Western European languages like French, Spanish, and German have more letters than English. Or, more precisely, they have letters combined with various diacritical marks, like the ñ
character in Spanish. The most common encoding for these languages is CP-1252, also called “windows-1252” because it is widely used on Microsoft Windows. The CP-1252 encoding shares characters with ASCII in the 0–127 range, but then extends into the 128–255 range for characters like n-with-a-tilde-over-it (241), u-with-two-dots-over-it (252), &c. It’s still a single-byte encoding, though; the highest possible number, 255, still fits in one byte.

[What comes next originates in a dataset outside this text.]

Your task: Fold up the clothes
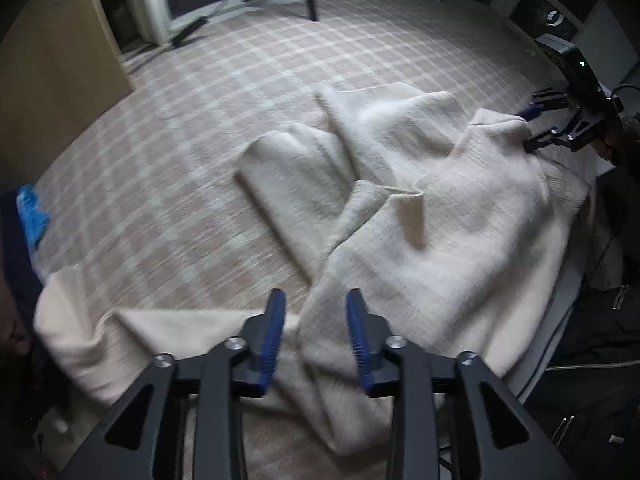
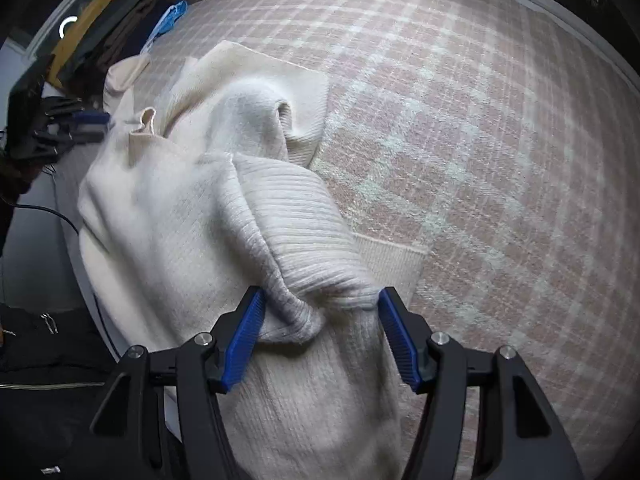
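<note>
A cream knit sweater (image 1: 440, 208) lies crumpled on a pink checked cover (image 1: 180, 140), one sleeve folded across its middle. In the left wrist view my left gripper (image 1: 316, 296) stands open just over the sweater's near edge, with nothing pressed between its blue pads. My right gripper (image 1: 531, 128) shows small at the far right, by a raised corner of the knit. In the right wrist view the sweater (image 2: 168, 220) fills the left half. The right gripper (image 2: 320, 294) is open, with the bunched ribbed hem (image 2: 296, 216) lying loose between its jaws. The left gripper (image 2: 94, 124) is at the far left edge.
A wooden panel (image 1: 52, 80) stands at the back left and a dark chair leg (image 1: 310, 0) at the back. A blue cloth (image 1: 32, 212) lies at the cover's left edge. A black zipped jacket (image 2: 40, 360) lies off the near side, with dark clothes (image 2: 120, 40) stacked beyond.
</note>
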### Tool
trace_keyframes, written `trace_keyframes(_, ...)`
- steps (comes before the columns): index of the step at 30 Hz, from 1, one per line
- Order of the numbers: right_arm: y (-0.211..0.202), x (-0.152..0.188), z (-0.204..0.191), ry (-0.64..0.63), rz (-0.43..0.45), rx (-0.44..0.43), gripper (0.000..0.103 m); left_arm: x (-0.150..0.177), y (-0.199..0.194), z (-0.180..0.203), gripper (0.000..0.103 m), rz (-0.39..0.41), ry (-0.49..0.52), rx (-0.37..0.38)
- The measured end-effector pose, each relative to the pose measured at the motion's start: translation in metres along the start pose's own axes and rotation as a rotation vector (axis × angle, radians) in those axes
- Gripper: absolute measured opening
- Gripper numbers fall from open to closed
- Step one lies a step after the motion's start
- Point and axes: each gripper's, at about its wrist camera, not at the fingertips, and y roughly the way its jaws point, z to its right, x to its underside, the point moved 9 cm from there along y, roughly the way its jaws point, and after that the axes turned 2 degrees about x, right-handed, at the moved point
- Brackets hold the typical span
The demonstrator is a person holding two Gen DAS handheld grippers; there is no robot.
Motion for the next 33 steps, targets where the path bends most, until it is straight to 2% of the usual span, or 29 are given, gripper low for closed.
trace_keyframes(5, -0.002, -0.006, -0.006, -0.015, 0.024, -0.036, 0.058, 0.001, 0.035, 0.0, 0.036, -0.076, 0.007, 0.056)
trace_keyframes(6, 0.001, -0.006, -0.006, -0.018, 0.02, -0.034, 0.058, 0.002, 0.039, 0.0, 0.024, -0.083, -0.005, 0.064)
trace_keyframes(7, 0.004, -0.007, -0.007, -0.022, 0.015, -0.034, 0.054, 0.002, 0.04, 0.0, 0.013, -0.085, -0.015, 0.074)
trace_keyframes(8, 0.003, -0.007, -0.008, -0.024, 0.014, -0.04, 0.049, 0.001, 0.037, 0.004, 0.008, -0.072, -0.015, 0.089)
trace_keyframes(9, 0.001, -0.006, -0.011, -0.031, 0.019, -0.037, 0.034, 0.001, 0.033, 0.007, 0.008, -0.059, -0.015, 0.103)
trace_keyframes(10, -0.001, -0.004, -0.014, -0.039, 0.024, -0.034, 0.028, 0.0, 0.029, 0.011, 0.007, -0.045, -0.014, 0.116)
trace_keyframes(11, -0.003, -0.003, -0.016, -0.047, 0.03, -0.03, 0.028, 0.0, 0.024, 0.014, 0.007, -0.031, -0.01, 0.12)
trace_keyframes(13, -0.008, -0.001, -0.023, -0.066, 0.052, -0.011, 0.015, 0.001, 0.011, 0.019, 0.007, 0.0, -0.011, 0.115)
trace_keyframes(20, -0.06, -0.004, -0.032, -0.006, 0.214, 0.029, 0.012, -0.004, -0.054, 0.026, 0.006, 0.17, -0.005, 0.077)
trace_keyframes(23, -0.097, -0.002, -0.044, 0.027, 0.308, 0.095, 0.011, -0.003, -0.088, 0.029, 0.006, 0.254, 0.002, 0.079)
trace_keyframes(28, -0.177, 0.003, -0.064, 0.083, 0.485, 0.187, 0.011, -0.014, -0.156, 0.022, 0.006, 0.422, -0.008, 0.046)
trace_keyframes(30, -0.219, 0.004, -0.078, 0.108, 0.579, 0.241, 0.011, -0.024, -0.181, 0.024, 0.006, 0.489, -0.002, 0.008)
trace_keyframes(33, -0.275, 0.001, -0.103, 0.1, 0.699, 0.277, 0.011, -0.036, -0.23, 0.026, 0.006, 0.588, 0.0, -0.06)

Then there are languages like Chinese, Japanese, and Korean, which have so many characters that they require multiple-byte character sets. That is, each “character” is represented by a two-byte number from 0–65535. But different multi-byte encodings still share the same problem as different single-byte encodings, namely that they each use the same numbers to mean different things. It’s just that the range of numbers is broader, because there are many more characters to represent.
That was mostly OK in a non-networked world, where “text” was something you typed yourself and occasionally printed. There wasn’t much “plain text”. Source code was ASCII, and everyone else used word processors, which defined their own (non-text) formats that tracked character encoding information along with rich styling, &c. People read these documents with the same word processing program as the original author, so everything worked, more or less.

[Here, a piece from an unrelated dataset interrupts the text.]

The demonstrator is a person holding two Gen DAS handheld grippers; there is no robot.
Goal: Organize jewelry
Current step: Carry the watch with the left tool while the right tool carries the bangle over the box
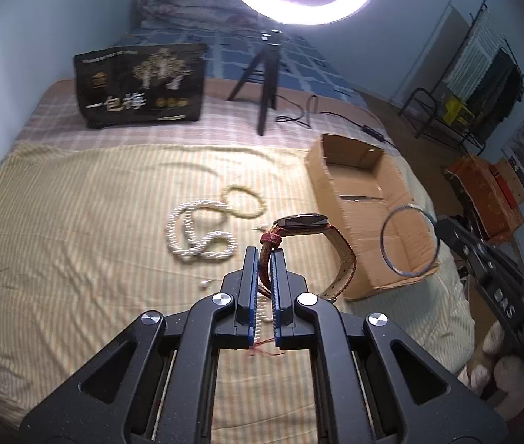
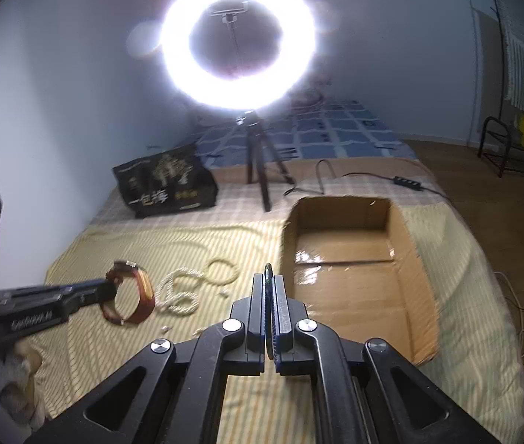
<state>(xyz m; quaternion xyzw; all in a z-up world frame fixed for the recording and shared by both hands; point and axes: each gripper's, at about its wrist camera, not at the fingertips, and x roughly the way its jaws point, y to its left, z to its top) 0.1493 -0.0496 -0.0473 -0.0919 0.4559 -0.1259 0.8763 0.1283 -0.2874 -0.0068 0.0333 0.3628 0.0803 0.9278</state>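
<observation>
Our left gripper (image 1: 264, 255) is clenched on the strap of a watch (image 1: 308, 244) — dark face, reddish-brown woven band — which rises just past the fingertips, above the striped bedspread (image 1: 76, 259). Our right gripper (image 2: 268, 281) pinches a thin metal bangle (image 1: 410, 240), seen edge-on in its own view and hard to make out there; it hangs over the open cardboard box (image 2: 421, 277). Beyond the watch lie a coiled white pearl necklace (image 1: 199, 235) and a pale bead bracelet (image 1: 243, 201), touching each other.
</observation>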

Now think about the rise of global networks like email and the web. Lots of “plain text” flying around the globe, being authored on one computer, transmitted through a second computer, and received and displayed by a third computer. Computers can only see numbers, but the numbers could mean different things. Oh no! What to do? Well, systems had to be designed to carry encoding information along with every piece of “plain text.” Remember, it’s the decryption key that maps computer-readable numbers to human-readable characters. A missing decryption key means garbled text, gibberish, or worse.
Now think about trying to store multiple pieces of text in the same place, like in the same database table that holds all the email you’ve ever received. You still need to store the character encoding alongside each piece of text so you can display it properly. Think that’s hard? Try searching your email database, which means converting between multiple encodings on the fly. Doesn’t that sound fun?
Now think about the possibility of multilingual documents, where characters from several languages are next to each other in the same document. (Hint: programs that tried to do this typically used escape codes to switch “modes.” Poof, you’re in Russian koi8-r mode, so 241 means Я; poof, now you’re in Mac Greek mode, so 241 means ώ.) And of course you’ll want to search those documents, too.
Now cry a lot, because everything you thought you knew about strings is wrong, and there ain’t no such thing as “plain text.”
⁂
Enter Unicode.
Unicode is a system designed to represent every character from every language. Unicode represents each letter, character, or ideograph as a 4-byte number. Each number represents a unique character used in at least one of the world’s languages. (Not all the numbers are used, but more than 65535 of them are, so 2 bytes wouldn’t be sufficient.) Characters that are used in multiple languages generally have the same number, unless there is a good etymological reason not to. Regardless, there is exactly 1 number per character, and exactly 1 character per number. Every number always means just one thing; there are no “modes” to keep track of. U+0041
is always 'A'
, even if your language doesn’t have an 'A'
in it.
On the face of it, this seems like a great idea. One encoding to rule them all. Multiple languages per document. No more “mode switching” to switch between encodings mid-stream. But right away, the obvious question should leap out at you. Four bytes? For every single character‽ That seems awfully wasteful, especially for languages like English and Spanish, which need less than one byte (256 numbers) to express every possible character. In fact, it’s wasteful even for ideograph-based languages (like Chinese), which never need more than two bytes per character.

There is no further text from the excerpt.